Evaluating teachers is not an easy feat and Tennessee has been making moves to strengthen it. Now, they have evidence that we’re on the right track. I appreciate the state’s work in continuing to make teacher evaluation even better, moving towards portfolio systems for non-tested subjects and allowing for flexibility.

Listening to the Students

One piece that may still be missing is the student voice portion. We have student test scores and growth, but what about how they feel in class? Are their voices heard? Are their cultures valued? Do they feel as though they are growing academically, socially and emotionally?

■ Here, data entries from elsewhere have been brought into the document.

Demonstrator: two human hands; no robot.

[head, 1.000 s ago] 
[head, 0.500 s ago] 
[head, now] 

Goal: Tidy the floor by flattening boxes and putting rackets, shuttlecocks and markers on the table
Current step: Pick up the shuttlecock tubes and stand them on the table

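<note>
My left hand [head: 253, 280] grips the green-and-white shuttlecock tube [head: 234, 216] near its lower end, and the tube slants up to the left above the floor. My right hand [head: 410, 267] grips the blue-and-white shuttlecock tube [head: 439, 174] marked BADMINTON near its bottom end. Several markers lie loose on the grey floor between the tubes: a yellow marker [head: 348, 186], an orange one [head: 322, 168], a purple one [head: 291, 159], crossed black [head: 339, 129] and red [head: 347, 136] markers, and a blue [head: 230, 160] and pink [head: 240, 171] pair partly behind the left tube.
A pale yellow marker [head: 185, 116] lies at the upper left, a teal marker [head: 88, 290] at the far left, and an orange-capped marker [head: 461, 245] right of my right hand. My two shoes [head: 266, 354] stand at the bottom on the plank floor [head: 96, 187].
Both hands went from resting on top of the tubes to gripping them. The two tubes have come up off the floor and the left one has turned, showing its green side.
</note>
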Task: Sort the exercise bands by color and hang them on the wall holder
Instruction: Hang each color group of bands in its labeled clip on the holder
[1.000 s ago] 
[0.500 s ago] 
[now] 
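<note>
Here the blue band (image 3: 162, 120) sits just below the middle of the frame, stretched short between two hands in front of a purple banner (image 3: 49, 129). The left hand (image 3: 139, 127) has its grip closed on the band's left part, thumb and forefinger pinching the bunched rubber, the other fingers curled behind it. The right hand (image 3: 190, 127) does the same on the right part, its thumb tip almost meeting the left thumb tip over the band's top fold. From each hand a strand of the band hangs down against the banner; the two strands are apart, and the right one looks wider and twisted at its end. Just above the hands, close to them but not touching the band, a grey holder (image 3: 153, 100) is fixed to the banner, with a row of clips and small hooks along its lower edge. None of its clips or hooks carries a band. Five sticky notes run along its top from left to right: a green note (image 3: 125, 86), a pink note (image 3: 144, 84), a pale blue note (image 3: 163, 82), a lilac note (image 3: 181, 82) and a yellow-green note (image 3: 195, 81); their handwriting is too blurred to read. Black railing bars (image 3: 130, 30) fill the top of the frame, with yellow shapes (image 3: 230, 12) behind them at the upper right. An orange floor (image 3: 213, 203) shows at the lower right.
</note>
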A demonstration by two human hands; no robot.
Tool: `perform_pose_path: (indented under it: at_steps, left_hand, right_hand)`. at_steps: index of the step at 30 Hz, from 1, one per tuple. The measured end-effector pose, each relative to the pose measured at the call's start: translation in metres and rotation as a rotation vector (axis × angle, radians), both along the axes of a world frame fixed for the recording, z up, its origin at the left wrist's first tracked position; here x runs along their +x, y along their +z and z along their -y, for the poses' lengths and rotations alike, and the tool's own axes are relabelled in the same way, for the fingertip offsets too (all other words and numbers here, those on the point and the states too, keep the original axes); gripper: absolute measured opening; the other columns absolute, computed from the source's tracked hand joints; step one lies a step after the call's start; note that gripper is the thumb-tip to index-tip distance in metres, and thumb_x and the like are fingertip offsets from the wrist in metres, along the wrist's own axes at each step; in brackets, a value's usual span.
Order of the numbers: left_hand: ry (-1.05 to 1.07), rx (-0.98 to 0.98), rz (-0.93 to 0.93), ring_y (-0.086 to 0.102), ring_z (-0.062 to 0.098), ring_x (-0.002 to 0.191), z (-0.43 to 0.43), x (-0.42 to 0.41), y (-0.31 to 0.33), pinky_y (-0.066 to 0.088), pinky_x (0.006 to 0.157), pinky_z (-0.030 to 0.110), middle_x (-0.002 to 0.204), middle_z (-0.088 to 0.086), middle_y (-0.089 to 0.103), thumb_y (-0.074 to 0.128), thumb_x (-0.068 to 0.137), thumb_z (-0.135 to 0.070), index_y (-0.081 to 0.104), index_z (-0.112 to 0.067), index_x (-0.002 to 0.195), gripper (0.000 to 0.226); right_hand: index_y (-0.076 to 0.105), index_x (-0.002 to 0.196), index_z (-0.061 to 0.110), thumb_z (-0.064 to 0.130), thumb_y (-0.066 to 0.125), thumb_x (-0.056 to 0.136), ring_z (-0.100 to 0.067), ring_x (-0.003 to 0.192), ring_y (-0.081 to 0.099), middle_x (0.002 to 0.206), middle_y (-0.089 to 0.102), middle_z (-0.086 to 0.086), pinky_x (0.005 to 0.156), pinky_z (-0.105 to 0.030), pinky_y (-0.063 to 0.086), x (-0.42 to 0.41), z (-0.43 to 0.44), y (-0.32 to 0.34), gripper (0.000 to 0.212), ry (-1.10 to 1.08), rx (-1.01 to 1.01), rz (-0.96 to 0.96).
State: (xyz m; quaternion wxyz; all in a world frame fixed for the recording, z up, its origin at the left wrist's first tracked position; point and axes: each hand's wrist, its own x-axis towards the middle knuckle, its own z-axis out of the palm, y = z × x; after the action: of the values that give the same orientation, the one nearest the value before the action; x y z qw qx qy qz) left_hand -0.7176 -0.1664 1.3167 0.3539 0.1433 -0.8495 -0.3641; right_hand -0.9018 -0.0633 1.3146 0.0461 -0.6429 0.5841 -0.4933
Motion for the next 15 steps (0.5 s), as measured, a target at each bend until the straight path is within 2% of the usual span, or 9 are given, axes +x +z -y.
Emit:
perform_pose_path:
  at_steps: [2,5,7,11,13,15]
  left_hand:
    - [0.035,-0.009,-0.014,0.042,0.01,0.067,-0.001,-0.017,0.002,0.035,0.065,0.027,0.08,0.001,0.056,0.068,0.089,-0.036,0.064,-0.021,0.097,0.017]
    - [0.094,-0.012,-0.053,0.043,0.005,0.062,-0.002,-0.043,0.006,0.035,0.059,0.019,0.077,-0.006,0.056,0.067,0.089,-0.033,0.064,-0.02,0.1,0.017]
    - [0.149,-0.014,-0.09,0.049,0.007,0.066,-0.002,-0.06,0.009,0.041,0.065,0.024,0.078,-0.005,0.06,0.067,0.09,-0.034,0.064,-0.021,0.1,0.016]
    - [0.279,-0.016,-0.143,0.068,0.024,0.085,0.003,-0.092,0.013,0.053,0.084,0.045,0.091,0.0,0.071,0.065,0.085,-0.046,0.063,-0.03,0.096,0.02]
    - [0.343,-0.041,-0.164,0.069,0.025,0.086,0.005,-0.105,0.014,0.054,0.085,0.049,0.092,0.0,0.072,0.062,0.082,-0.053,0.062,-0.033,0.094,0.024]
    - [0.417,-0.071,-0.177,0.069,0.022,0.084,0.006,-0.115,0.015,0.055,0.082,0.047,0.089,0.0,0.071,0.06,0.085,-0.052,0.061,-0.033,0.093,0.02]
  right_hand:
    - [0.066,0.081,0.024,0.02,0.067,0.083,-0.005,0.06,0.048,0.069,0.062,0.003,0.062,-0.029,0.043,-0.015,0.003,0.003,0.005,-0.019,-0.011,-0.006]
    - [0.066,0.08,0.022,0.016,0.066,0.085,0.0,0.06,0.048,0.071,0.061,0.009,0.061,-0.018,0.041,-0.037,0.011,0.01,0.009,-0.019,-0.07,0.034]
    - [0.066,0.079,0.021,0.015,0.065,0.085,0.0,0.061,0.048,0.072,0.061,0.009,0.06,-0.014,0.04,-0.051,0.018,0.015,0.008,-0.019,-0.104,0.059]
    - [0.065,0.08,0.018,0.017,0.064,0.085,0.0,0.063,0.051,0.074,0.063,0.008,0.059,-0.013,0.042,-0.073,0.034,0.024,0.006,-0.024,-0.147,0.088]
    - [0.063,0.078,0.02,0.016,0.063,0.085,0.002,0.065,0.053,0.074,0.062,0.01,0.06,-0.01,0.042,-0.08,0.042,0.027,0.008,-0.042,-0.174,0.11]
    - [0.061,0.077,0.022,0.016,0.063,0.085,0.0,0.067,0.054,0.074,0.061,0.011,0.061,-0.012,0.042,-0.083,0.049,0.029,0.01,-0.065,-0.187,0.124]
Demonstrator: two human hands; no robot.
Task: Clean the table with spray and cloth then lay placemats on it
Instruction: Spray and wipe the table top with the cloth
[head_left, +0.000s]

These pieces are harder to measure but equally important, and I trust that Tennessee will continue to move in the right direction in regards to fine-tuning the student accountability piece of the evaluation puzzle.

Tennessee as a Leader

What’s interesting about the report’s findings is that it comes at a time when Tennessee has already been acknowledged for its marked student growth. In fact, in 2013, Tennessee outranked all other states for student growth based on the National Assessment of Educational Progress (NAEP) test. There’s been growth on state tests, both the high school End of Course exams and the elementary and middle school Tennessee Comprehensive Assessment Program (TCAP), as well as national exams like the ACT.

An additional 100,000 students are now scoring on grade level for math alone, a remarkable benchmark of progress that inspires me as an educator and student advocate.

As we continue to hold teachers accountable for their work, we do the same for students. We maintain high expectations for all because we know that a rising tide lifts all boats.

Liz is a writer and educational equity advocate who lives in Nashville, Tennessee.